Ao longo dos últimos seis meses, a CIA retirou do Iraque, em segredo, mais de dez prisioneiros não identificados, numa possível violação dos tratados internacionais sobre o tema, denunciou neste domingo o jornal The Washington Post. Os detidos foram removidos sem que a Cruz Vermelha Internacional, as comissões parlamentares de supervisão, o Departamento de Defesa e até mesmo investigadores da CIA fossem notificados, publicou o jornal. O The Washington Post citou fontes não identificadas em sua reportagem.
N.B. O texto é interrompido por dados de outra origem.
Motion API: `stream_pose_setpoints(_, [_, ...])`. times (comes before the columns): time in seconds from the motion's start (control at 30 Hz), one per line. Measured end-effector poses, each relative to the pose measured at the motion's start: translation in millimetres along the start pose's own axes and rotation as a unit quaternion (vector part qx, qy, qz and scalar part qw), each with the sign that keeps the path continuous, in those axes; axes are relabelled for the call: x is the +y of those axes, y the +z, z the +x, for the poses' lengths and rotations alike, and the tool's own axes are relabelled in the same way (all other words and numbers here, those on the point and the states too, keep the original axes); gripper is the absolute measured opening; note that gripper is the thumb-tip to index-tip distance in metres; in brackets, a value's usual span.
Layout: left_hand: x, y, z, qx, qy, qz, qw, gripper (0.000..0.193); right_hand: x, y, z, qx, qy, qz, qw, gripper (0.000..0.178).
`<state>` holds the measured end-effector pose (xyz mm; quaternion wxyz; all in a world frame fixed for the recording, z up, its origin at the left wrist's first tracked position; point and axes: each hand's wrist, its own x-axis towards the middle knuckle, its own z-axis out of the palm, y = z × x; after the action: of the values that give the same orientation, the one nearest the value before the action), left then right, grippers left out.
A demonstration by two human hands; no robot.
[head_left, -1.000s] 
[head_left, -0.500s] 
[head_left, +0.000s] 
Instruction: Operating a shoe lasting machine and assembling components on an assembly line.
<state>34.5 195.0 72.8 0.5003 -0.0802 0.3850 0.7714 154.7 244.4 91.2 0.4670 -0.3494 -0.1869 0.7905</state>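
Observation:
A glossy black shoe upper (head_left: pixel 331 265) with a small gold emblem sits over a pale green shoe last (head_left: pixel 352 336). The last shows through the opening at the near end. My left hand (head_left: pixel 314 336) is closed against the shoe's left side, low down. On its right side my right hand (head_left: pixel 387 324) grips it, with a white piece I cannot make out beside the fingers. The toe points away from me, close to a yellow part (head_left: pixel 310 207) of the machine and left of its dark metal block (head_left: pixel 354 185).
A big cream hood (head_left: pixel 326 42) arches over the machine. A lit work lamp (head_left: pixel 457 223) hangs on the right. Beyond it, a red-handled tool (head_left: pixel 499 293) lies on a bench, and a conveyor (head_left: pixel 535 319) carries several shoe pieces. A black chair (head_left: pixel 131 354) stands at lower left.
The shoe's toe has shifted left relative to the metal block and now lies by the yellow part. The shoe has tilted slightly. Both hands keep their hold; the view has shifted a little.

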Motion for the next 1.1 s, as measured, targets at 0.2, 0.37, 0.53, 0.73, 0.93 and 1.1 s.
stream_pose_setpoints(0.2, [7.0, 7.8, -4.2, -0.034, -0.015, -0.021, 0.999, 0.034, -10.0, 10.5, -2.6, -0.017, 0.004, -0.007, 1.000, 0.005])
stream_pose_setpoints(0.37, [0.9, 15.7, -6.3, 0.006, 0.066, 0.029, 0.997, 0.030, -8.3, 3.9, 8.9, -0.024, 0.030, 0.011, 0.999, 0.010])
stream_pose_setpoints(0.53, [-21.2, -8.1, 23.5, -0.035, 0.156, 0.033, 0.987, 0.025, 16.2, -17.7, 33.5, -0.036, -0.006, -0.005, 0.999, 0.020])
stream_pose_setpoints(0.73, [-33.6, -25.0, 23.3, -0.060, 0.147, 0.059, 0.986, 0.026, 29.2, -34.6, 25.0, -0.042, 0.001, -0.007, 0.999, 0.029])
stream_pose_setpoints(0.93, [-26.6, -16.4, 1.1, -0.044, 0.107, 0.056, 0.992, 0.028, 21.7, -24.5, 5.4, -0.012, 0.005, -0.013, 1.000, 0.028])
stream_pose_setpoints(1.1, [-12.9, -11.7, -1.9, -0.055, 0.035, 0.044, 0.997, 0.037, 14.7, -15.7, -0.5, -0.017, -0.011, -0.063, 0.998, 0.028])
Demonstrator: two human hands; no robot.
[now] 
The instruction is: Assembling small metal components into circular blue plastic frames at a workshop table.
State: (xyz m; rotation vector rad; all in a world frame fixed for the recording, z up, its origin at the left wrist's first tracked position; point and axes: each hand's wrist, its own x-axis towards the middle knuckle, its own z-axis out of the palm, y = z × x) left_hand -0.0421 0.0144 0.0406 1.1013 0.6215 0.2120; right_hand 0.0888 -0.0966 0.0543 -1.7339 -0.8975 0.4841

Em 19 de março, o Departamento de Justiça fez um esboço de autorização para que a CIA retirasse prisioneiros do Iraque para interrogatório. Entretanto, o documento dizia que os detentos poderiam deixar o país árabe "apenas por um breve período, e não por tempo indeterminado", informou o Post. O mesmo memorando admite, porém, que "estrangeiros ilegais sejam removidos permanentemente de acordo com as leis locais de imigração", prosseguiu o jornal. As transferências podem violar as Convenções de Genebra, que proíbem a "transferência forçada, individual ou em massa, assim como a deportação das pessoas protegidas em territórios ocupados". Sean McCormack, porta-voz da Casa Branca, garantiu que a política americana é cumprir as Convenções de Genebra, criada para proteger civis durante períodos de guerra e ocupação. Entretanto, o governo George W. Bush insiste em não considerar seguidores da rede extremista Al-Qaeda como pessoas protegidas pelo tratado. A identidade dos prisioneiros transferidos e a localidade para onde foram enviados não foi revelada.